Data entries
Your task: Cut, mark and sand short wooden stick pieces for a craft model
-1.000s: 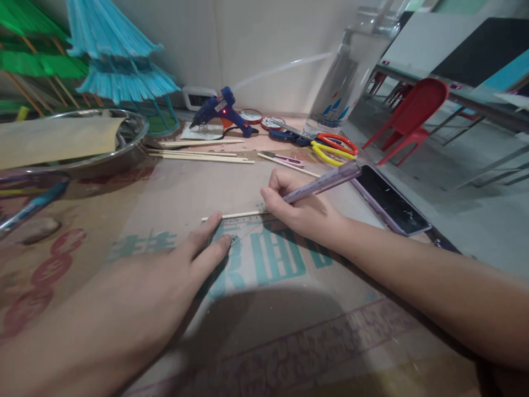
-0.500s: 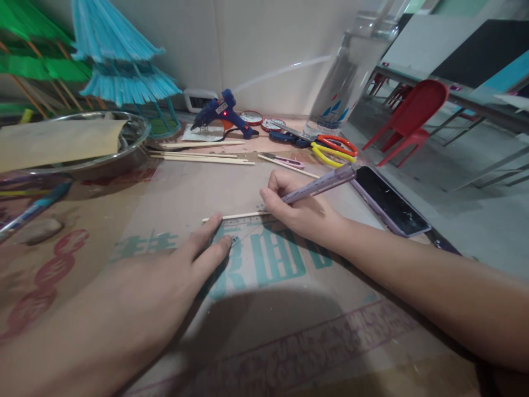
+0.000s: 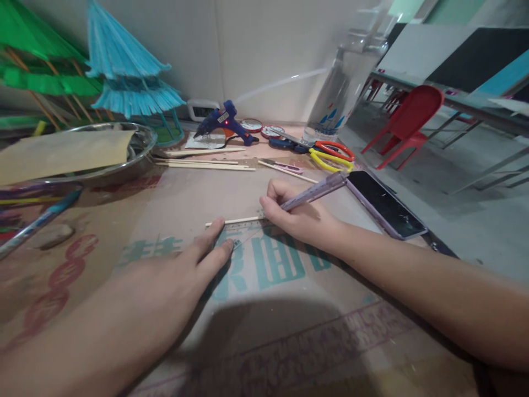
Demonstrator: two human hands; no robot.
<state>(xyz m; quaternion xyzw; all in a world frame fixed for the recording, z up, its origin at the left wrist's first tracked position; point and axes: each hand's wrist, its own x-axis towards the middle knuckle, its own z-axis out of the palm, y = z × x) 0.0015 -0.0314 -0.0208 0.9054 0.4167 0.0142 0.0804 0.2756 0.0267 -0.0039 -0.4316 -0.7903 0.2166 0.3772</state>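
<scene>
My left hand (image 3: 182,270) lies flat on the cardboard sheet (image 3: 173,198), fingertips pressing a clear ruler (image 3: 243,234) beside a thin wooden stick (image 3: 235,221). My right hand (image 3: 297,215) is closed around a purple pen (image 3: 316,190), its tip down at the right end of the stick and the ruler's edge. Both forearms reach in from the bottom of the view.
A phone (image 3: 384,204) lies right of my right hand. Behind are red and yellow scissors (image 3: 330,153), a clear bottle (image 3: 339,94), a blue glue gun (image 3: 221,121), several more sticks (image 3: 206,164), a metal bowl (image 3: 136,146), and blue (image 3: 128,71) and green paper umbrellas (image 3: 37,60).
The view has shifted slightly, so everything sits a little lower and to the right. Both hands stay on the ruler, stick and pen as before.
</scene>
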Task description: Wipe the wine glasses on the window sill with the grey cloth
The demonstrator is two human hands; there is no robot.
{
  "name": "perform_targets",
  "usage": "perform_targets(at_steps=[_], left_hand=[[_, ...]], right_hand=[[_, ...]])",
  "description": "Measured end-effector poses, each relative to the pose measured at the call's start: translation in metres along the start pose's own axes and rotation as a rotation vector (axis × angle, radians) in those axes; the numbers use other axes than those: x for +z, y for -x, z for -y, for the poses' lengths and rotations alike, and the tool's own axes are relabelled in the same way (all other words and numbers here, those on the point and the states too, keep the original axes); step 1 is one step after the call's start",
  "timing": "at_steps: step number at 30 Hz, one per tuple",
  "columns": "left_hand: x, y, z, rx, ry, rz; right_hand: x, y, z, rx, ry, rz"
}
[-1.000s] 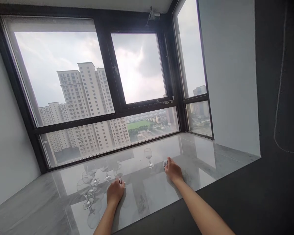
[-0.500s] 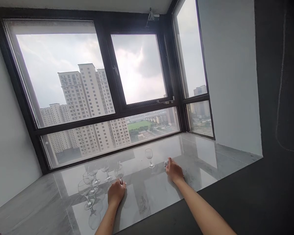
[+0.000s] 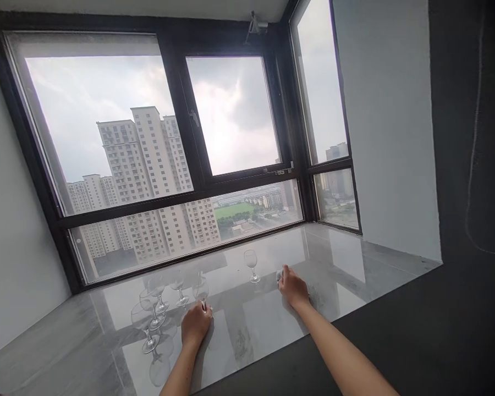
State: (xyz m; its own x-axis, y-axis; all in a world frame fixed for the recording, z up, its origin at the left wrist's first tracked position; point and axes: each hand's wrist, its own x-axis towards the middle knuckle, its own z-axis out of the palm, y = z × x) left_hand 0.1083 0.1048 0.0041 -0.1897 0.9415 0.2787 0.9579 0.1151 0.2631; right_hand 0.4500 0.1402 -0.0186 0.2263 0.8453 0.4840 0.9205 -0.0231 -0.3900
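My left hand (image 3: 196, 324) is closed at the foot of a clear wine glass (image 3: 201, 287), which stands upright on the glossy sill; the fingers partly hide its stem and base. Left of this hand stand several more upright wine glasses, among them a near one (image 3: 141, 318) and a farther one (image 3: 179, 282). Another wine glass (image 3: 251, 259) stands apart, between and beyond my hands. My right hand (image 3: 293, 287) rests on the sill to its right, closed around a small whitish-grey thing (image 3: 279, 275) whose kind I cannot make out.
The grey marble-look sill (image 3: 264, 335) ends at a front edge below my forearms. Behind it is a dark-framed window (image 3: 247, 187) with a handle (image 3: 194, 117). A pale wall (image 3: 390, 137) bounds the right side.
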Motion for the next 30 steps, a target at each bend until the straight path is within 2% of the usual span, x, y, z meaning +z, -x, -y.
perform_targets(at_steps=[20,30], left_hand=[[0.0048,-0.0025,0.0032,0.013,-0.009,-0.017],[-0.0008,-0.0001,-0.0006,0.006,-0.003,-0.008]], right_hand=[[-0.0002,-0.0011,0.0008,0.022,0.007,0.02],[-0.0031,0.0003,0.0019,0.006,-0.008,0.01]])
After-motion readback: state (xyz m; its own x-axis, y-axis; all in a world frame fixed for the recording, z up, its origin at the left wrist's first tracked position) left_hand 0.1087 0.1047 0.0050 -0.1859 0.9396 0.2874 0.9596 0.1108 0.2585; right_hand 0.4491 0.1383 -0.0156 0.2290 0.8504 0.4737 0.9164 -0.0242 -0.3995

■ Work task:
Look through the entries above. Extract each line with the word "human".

■ Response to the task:
Demonstrator: two human hands; no robot.
The demonstrator is two human hands; there is no robot.

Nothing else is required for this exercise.